If everyone agrees, then they go on to the next task. Otherwise, they continue the discussion to determine why they disagree and repeat the process until they agree.
The scale of the estimated is decided on at the beginning of the meeting. It might be the number of days for a task or some more interesting scale such as "fingers times 3" ou "fingers squared".
For each member, deal a hand of card with different numbers on them (0 through 5 work fine, Fibonacci series can also be used).
Pick a task and discuss it. At some point, the moderator asks everyone to pick a card. The members pull out a card that matches their estimate and hold it up with the back facing outward so that no one else can see. Then the moderator tells everyone to show their cards.

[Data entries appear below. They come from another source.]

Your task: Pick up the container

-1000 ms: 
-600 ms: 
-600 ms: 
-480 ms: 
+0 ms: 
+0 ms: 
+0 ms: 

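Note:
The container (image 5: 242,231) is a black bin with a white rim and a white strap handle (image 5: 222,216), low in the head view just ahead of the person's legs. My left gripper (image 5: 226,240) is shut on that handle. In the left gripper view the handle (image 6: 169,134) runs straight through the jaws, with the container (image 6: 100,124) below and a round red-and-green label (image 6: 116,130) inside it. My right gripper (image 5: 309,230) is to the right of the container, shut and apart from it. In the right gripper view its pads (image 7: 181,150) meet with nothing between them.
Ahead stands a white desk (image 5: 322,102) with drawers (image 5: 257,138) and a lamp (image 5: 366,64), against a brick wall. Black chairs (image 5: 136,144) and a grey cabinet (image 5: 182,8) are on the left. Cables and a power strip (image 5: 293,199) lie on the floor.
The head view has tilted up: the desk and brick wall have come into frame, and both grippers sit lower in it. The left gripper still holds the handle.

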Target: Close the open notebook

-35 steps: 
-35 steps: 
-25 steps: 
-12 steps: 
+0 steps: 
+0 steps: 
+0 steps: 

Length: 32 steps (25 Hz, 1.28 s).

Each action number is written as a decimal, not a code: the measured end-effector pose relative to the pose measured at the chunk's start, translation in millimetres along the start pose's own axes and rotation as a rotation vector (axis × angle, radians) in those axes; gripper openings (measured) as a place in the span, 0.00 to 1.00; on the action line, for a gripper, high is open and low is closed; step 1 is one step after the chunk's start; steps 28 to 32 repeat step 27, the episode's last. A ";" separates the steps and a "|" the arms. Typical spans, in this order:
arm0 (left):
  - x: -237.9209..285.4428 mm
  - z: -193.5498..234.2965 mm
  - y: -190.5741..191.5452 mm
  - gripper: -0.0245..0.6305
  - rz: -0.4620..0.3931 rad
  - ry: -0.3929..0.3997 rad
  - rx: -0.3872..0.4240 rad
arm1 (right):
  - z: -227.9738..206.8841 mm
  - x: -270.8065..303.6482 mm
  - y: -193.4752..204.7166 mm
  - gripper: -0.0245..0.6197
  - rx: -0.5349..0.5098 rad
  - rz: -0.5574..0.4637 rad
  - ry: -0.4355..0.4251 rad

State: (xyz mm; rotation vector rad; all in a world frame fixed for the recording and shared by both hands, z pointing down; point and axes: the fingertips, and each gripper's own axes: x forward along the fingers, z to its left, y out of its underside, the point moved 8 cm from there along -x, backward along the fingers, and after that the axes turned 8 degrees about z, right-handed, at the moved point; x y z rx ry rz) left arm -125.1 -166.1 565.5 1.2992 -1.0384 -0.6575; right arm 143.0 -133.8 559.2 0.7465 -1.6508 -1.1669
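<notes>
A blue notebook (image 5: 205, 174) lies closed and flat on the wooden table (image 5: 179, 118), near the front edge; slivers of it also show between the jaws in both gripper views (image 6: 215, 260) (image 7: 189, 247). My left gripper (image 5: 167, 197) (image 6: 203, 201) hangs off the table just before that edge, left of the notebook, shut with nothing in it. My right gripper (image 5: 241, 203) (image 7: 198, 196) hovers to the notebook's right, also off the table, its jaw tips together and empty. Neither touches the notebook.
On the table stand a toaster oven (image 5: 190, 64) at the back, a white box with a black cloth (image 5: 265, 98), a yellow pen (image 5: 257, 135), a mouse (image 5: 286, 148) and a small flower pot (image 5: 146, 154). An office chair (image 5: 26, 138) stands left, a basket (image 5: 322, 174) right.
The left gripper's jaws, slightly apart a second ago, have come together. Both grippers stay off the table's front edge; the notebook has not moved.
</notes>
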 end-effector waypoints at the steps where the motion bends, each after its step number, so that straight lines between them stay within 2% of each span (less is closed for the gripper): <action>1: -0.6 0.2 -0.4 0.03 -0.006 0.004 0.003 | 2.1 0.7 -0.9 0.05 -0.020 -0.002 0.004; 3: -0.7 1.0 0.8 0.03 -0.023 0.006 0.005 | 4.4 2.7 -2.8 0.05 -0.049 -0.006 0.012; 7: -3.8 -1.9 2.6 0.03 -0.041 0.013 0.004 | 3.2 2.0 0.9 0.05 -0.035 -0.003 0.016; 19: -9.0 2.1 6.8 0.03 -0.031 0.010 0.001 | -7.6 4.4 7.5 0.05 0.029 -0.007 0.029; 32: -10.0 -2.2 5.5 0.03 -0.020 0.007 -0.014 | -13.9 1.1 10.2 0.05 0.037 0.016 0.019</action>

The rest is just like flying fingers.
All the tasks are written onto cards, without any estimates showing. The team spread out the cards randomly on the table. They don't talk, they simply start sorting the cards relative to one another. Smaller tasks move to the left and the ones which take longer to the right.
Any team member can move any card at any time. Any card moved more than η times is set aside for discussion. Eventually, the silent peters out, and discussion can begin. Disagreements about the wondering are explored.
The next step is to draw lines between the cards that represent bucket sizes. These buckets might be days, weeks, or points. The Fibonacci sequence is traditional.
Estimates are fraught with error. That's why they are called estimates. One way of managing errors is to take advantage of the Law of Large Numbers.
An implication of this law is that if you break up a large task into many smaller ones and estimate them independently, the sum of the estimates of the small tasks will be more accurate than a single estimate of the larger task.
Professionals know how to provide the business with practical estimates that the business can use for planning purposes. They don't make promises and commitments they cannot accomplish. They provide probabilistic estimates that describe the expected completion time and the likely variance.
They also work together with the other team members to achieve a consensus on the estimates.